Соня была единственной, кого обошли. То ли из-за ее военной инвалидности, то ли потому, что она, как и я, была здесь новичком. Мы с ней сидели в публике, наблюдая расправу над другими. Я подавленно молчал. А Соня не выдержала. И когда кто-то из обличителей обрушил на головы евреев совсем уж нелепую ахинею и стал требовать чуть ли не их смерти и все это от имени партии коммунистов, она вскочила со своего стула и, повиснув на костылях, громко, на весь зал крикнула:
— Не смейте говорить от имени коммунистов! Вы — не коммунист! Вы — фашист! Не добитый во второй мировой войне!
Что тут поднялось! Как разъяренная свора, набросилось все собрание на Соню. С этой минуты весь огонь сконцентрировался на ней. Внезапно вспомнили, что она тоже еврейка. Ее чуть ли не топтали ногами, навешивая на нее ярлыки шпиона, диверсанта, врага советской власти и русского народа и еще много-много гадостей из арсенала шовинистического и антисемитского болота.

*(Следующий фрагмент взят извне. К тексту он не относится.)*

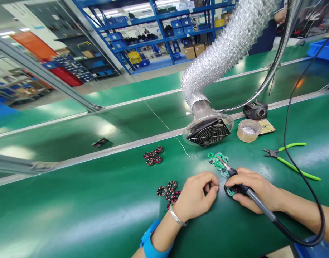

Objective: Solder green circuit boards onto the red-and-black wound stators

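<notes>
My right hand (257,190) grips a soldering iron (251,194), its tip pointing up and left over a small pile of green circuit boards (217,160). The same hand's fingers also hold a round black motor coil with a green board (230,191). Close to its left, my left hand (198,195) has thumb and forefinger curled together; whatever is between them, if anything, is hidden. Several ring-shaped copper coils (170,195) lie beside my left hand, partly covered by it. Farther back sits a second group of such coils (153,155).
A fume extractor (211,132) on a silver duct (220,53) hangs over the bench. Green-handled cutters (290,163), a round tub (248,130) and a black iron stand (255,110) are at right. Solder wire (164,123) dangles behind the boards. The iron's cable (288,125) loops at right.
</notes>
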Demonstrator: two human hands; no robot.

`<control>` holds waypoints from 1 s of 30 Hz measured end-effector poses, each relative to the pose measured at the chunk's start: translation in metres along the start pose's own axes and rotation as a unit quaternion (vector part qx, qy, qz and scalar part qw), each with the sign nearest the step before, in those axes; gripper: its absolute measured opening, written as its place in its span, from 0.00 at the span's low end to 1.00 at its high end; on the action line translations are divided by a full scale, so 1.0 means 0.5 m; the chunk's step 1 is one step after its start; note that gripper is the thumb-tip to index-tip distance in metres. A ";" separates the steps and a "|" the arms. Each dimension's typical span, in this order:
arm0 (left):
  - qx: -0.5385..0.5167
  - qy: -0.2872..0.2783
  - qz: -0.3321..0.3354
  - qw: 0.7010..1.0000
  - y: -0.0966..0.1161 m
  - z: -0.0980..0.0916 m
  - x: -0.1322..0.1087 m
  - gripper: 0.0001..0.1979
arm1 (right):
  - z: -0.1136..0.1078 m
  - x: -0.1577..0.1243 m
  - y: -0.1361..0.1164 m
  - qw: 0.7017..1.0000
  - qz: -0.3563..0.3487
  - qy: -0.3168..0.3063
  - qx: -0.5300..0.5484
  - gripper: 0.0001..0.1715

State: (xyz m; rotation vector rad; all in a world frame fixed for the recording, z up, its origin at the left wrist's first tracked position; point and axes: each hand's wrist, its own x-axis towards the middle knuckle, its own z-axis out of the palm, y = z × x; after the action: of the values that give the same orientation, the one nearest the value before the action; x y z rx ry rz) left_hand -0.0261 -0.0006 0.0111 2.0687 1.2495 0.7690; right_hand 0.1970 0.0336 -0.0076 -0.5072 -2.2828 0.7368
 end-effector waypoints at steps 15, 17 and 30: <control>-0.153 -0.075 -0.052 0.984 -0.025 0.030 0.010 0.04 | -0.015 0.010 -0.003 0.998 0.009 -0.056 0.029 0.23; -0.158 -0.088 -0.079 0.980 -0.022 0.031 0.011 0.02 | -0.015 0.010 -0.003 0.998 0.009 -0.056 0.032 0.24; -0.189 -0.062 -0.162 0.966 0.001 0.042 0.018 0.04 | -0.008 -0.012 -0.019 0.998 -0.046 0.013 -0.036 0.22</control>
State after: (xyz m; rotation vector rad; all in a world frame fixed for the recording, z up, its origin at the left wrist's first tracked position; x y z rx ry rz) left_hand -0.0068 0.0035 -0.0009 1.5344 1.2217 0.6552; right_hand 0.2023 0.0246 -0.0020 -0.4386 -2.2987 0.6022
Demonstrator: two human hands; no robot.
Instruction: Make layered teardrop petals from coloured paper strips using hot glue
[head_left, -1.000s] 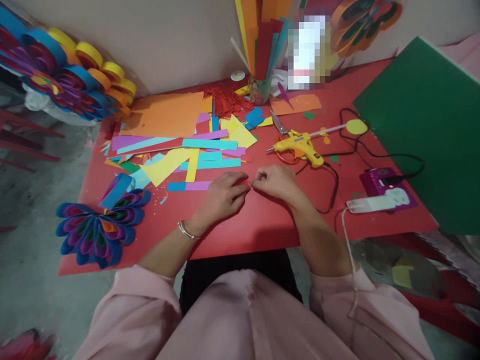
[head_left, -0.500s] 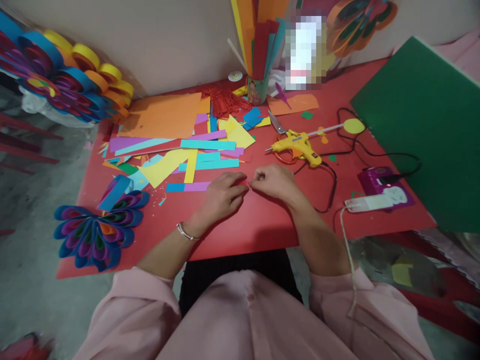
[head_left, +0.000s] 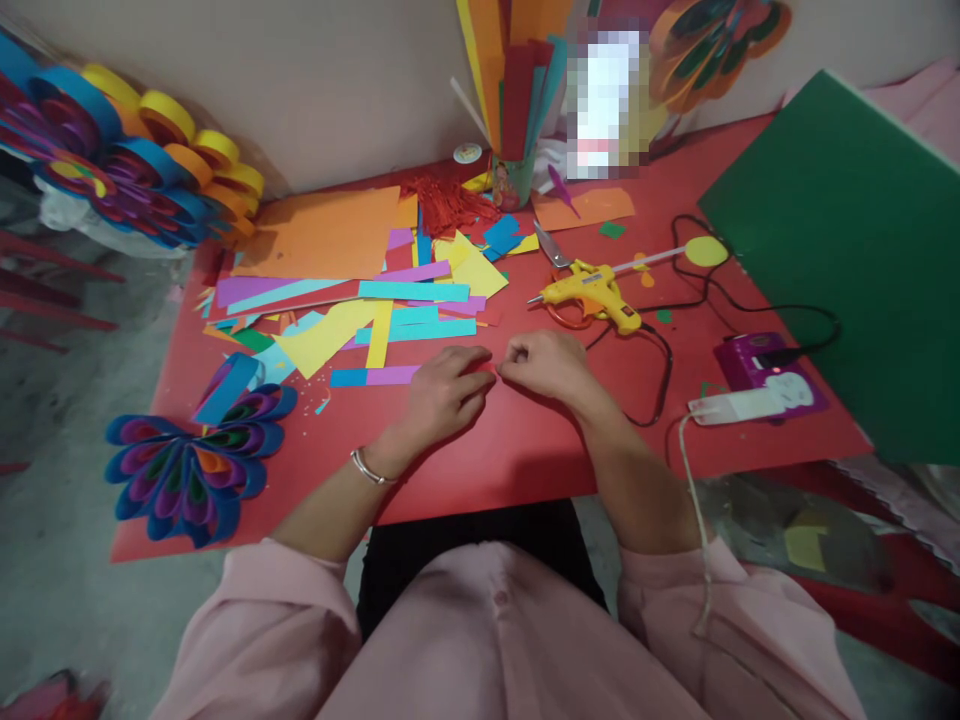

Я сидел ни жив ни мертв. В моем воспаленном мозгу с грохотом рушилась вся стройная система моего коммунистического мировоззрения, и в ушах стоял гул, как при артиллерийском обстреле, а сердце ныло от жгучей обиды, как бывает, когда попадешь под уничтожающий огонь своих, а не вражеских батарей.
Соню исключили из партии. Вернее, выгнали. А это означало — волчий билет. Абсолютное бесправие. Никаких надежд на работу. А в перспективе и отправку в концлагерь, в Сибирь.
В этом месте Лена перебила:
— А ты? Ты тоже голосовал? — Что же я мог сделать?
Лена рывком разжала мои руки и, отодвинувшись, развернулась лицом ко мне.